▸ The problem
Exactly as written, transcribe the data from its opening line through the line containing "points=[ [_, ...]". Leave every picture out.

▸ Source material
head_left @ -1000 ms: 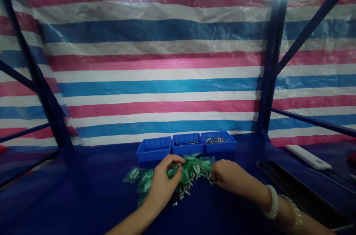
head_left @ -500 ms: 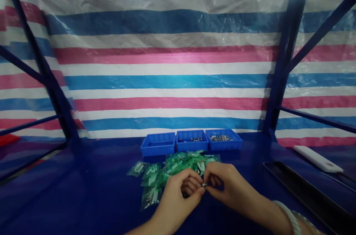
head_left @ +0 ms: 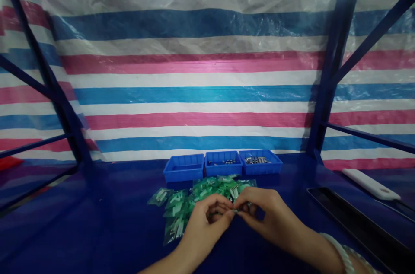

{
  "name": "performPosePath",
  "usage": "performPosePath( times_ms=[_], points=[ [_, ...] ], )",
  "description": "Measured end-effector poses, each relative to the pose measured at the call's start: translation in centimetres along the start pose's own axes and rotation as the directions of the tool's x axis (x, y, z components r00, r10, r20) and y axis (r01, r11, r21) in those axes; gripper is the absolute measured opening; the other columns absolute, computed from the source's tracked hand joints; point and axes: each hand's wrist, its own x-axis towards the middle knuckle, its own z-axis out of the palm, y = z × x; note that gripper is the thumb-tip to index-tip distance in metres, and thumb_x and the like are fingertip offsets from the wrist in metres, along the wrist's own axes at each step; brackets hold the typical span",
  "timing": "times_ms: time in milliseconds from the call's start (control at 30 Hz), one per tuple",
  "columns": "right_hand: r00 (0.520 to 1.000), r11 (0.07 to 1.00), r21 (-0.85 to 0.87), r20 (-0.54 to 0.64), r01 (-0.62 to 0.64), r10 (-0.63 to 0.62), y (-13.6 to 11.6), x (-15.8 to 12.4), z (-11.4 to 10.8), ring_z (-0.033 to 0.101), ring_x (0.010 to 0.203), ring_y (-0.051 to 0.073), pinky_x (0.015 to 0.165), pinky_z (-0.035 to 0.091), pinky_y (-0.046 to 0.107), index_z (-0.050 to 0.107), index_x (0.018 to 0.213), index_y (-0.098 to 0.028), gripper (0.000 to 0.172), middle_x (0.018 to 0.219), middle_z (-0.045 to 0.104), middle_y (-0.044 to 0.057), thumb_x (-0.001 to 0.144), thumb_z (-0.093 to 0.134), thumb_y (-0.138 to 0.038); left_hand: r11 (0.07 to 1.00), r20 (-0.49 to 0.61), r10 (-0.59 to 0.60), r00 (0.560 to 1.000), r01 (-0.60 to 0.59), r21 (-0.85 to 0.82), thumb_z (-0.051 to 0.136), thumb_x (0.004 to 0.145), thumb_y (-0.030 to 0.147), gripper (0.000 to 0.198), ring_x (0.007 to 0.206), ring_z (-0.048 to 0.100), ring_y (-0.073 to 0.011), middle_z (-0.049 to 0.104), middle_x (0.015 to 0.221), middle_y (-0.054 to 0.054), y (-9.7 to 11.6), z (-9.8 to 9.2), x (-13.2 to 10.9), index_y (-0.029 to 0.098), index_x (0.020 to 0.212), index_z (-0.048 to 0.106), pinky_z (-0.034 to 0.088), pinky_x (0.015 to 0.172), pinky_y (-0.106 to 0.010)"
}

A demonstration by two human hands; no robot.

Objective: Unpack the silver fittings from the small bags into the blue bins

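My left hand (head_left: 207, 224) and my right hand (head_left: 270, 211) meet at the fingertips, low in the middle of the view. Between them is a small metallic piece (head_left: 235, 211), too small to identify, pinched by the thumb and fingers of both hands. Just beyond the hands lies a pile of clear bags (head_left: 207, 189) with green and whitish contents. One bag with pale strips (head_left: 176, 228) lies left of my left hand. Three blue bins stand in a row behind: the left bin (head_left: 184, 173), the middle bin (head_left: 223, 169) with small metal parts, and the right bin (head_left: 261, 169) with metal pieces.
On the right of the blue table (head_left: 129, 230) lie a long black tray-like object (head_left: 353, 222) and a white device (head_left: 371, 184) with a cable. Blue metal posts rise at both sides, before a striped plastic sheet (head_left: 201, 94).
Both hands have shifted slightly up and left, and their fingertips have drawn closer around the small piece. The bins and bags lie as before.
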Motion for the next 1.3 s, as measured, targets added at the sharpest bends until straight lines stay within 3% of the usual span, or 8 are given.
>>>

▸ Solution
head_left @ -1000 ms: 
head_left @ -500 ms: 
head_left @ +0 ms: 

{
  "name": "performPosePath",
  "usage": "performPosePath( times_ms=[_], points=[ [_, ...] ], )",

There is nothing more to this answer.